Mr. Byzantium's Shores, the guy in the overalls from Buffalo, was generous enough to give, not only me, but a bunch o' folks five questions. Here they are. I did consider answering with two or three words, but since he seemed to work so hard... Still, in the ALT sections, I'll give the terse answer.
1. So what's it like living in Albany and reading other bloggers like myself who gripe about "the folks in Albany"?
See, "Albany" is two things, really: the dysfunctional state government, and the dysfunctional local government. Those of you not from NYS might not be aware of the tiff between Gov. Spitzer and State Senate Majority Leader Bruno; o, that I were one of them. However we've come to this place where we've long had a difficult time passing a budget on time (though the last one was, shockingly, only a half day late), where the Democratic Assembly and the Republican Senate can pass all the one-house bills they want, because they are inconsequential. The only stuff that DOES get passed is "feel good" stuff.
Now, the city of Albany is a somewhat different animal. For decades, this town was run by a Democratic machine that the original Mayor Daley of Chicago would have envied. We had one mayor, Erastus Corning, for 41 years, until his death in 1983. The progressives have slogged against the empire, even as the current mayor, Jerry Jennings, who ran as a reformer back in 1993, has become more autocratic, with a weak (and by that, I mean structurally) city council. There was a move for reforming the charter that had popular support, yet, through what I can only call chicanery, failed to make it to the ballot.
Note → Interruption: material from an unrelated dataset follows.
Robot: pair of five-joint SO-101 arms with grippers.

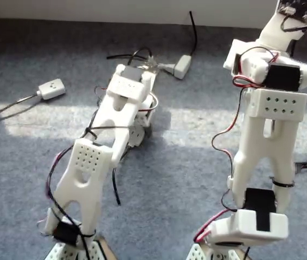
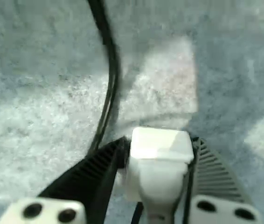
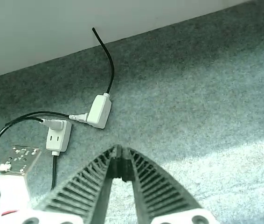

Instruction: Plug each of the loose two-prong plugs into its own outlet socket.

All of that said, I like Albany. It's the right-sized town for me. It has some decent mass transport - could be better, but I've experienced worse; it has an educated population, due in part to the colleges here and nearby; and it has so much potential to be a lot more.
ALT- It sucks.
2. What made you choose librarianship as a career?
Nothing better to do. This is largely true. I had quit my job at Blue Cross, which I HATED, HATED, HATED, and my friends Jendy, Judy, and Broome, two librarians and a lawyer, all nagged me to go to school. Actually I wrote about this in my second post ever in this blog. It does fit me.
3. To what extent do you want to slap people upside the head when they suggest that in the day and age of the Internet, public libraries are dispensable luxuries?
I'm a pacifist in action, but I drop 1500-pound boulders on people's heads mentally when I hear that. In fact, Albany had a vote on funding libraries in February, and some ying-yang said essentially that. I didn't bother to find his letter, but here's one response of many; BTW, the budget passed.
ALT- Big time.
4. What's the strangest request you've ever had to field from a library patron (to the extent that you can write about it)?
You know, we get this question all the time, and we never have a ready response. Back in 1993, it was emu and alpaca ranches, but after a few of them, well, maybe they're not so strange. I suppose what *I* find weird are those requests where somebody doesn't have a clue what they want, but just want to make lots of money. I find these peculiar, because if you're going to work 60, 80 hours a week on something, you damn well better love it.
ALT- They're ALL weird.
5. You're offered a paid vacation that is to last as long as it takes you to read five books that you've always wanted to read but never had the time. What are the books?
I'm going to pick books on the shelves I can see right now; otherwise, I'll agonize over this.
The Bible, the New Revised Standard Version - I've read the King James and the RSV once each.
Personal History by Katherine Graham. She's interested me at least since Watergate.
Mayor Corning: Albany Icon, Albany Enigma by Paul Grondahl. I've read parts of it, but not all the way through. There's a scene in the book I heard Paul read that I was present at.
The Power of Babel: A Natural History of Language by John McWhorter
The Black New Yorkers: the Schomburg Illustrated History
ALT- YOU choose.
Now, per the social contract, here's where YOU come in. If you hast a blog, I am supposed to come up with five tailor-made questions for you. If you want me to delve into your heart and soul, let me know by leaving your request in the comments box. Jaq, am I to assume that you want five questions from me?